Hagfish genome elucidates vertebrate whole-genome duplication events and their evolutionary consequences

Affiliations

Hagfish genome elucidates vertebrate whole-genome duplication events and their evolutionary consequences

Daqi Yu et al. Nat Ecol Evol. 2024 Mar.

Abstract

Polyploidy or whole-genome duplication (WGD) is a major event that drastically reshapes genome architecture and is often assumed to be causally associated with organismal innovations and radiations. The 2R hypothesis suggests that two WGD events (1R and 2R) occurred during early vertebrate evolution. However, the timing of the 2R event relative to the divergence of gnathostomes (jawed vertebrates) and cyclostomes (jawless hagfishes and lampreys) is unresolved and whether these WGD events underlie vertebrate phenotypic diversification remains elusive. Here we present the genome of the inshore hagfish, Eptatretus burgeri. Through comparative analysis with lamprey and gnathostome genomes, we reconstruct the early events in cyclostome genome evolution, leveraging insights into the ancestral vertebrate genome.

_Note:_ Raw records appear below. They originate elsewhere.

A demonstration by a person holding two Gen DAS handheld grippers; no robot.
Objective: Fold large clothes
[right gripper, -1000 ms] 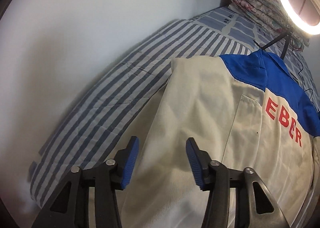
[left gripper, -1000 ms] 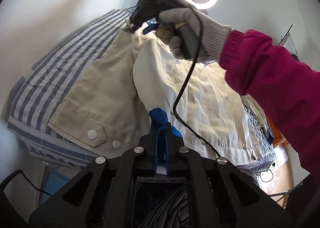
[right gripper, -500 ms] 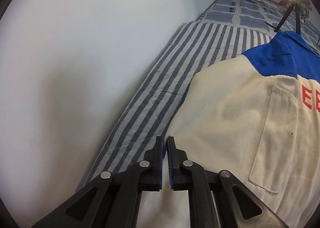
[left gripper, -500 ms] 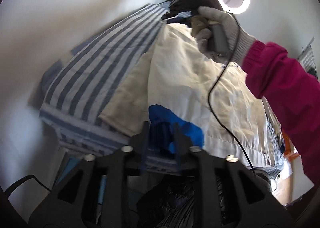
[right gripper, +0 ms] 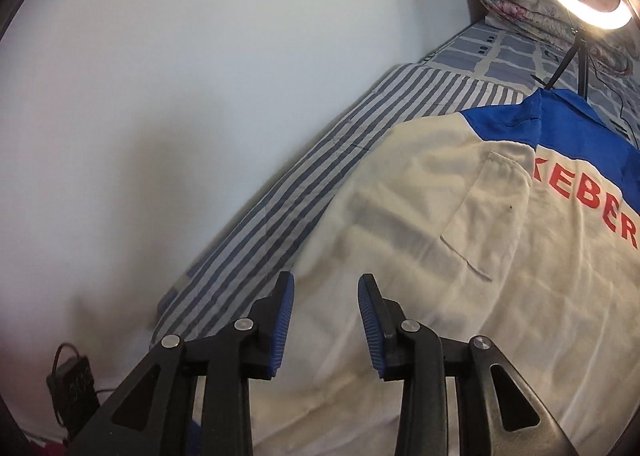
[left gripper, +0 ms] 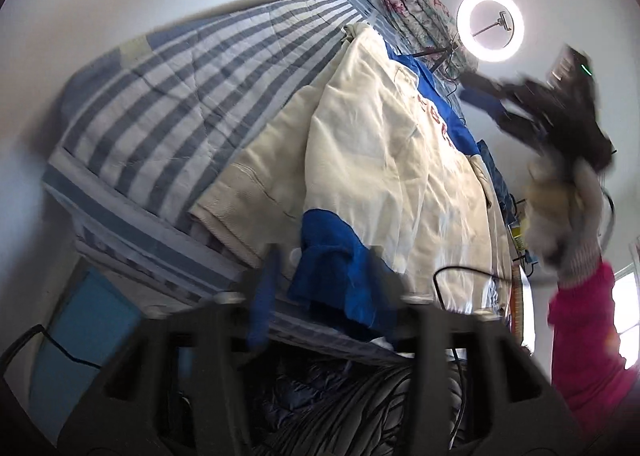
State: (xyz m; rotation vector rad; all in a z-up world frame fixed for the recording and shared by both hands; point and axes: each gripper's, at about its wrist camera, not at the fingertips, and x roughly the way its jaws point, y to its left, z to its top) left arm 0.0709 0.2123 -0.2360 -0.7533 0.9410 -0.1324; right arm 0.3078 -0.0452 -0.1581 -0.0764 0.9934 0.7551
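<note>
A cream work jacket [right gripper: 460,256] with blue shoulders and red letters lies spread on the striped bed sheet [right gripper: 288,216]. My right gripper [right gripper: 326,316] hovers over the jacket's cream side. Its jaws are opening and nothing is between them. In the left wrist view it shows blurred at the upper right [left gripper: 552,108], held by a gloved hand with a pink sleeve [left gripper: 584,328]. My left gripper [left gripper: 324,292] is blurred at the bed's near edge. Its jaws are closing, and the jacket's blue cuff [left gripper: 336,280] lies loose between them.
A ring light [left gripper: 490,25] on a tripod and a rolled floral quilt [right gripper: 520,4] stand at the bed's far end. A white wall [right gripper: 180,96] runs along the bed's left side. A black box with a cable [right gripper: 74,388] sits on the floor. A light blue box [left gripper: 80,336] sits below the mattress.
The left jaws spread off the blue cuff, which now lies on the bed edge. The right gripper shut at the jacket's edge, then opened and lifted away to the right.
</note>
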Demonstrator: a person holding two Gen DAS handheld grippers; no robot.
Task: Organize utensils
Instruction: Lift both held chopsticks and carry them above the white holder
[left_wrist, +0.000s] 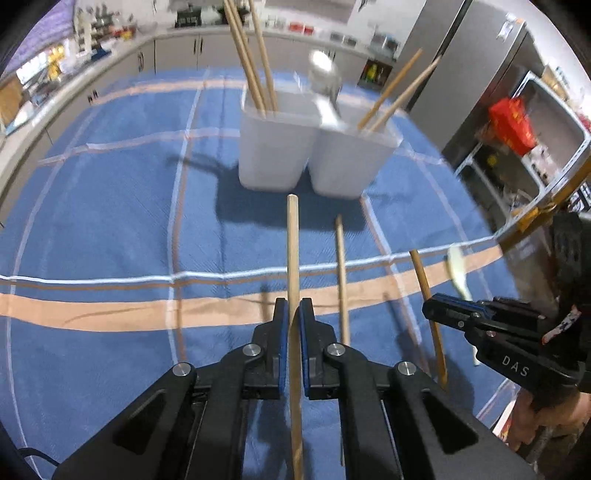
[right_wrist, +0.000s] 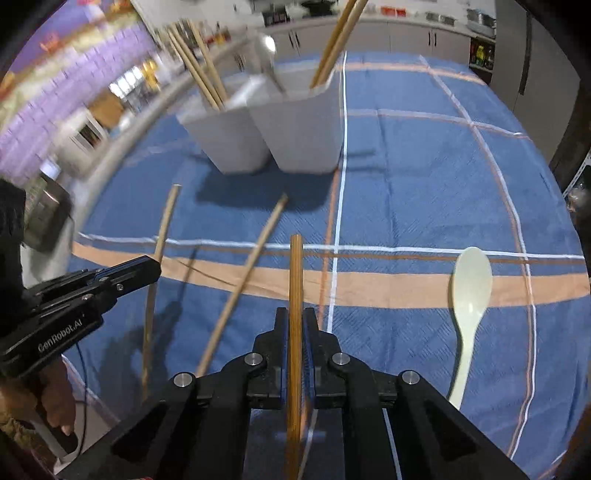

Genome-wide synteny and phylogenetic analyses support a scenario in which 1R occurred in the vertebrate stem-lineage during the early Cambrian, and 2R occurred in the gnathostome stem-lineage, maximally in the late Cambrian-earliest Ordovician, after its divergence from cyclostomes. We find that the genome of stem-cyclostomes experienced an additional independent genome triplication. Functional genomic and morphospace analyses demonstrate that WGD events generally contribute to developmental evolution with similar changes in the regulatory genome of both vertebrate groups. However, appreciable morphological diversification occurred only in the gnathostome but not in the cyclostome lineage, calling into question the general expectation that WGDs lead to leaps of bodyplan complexity.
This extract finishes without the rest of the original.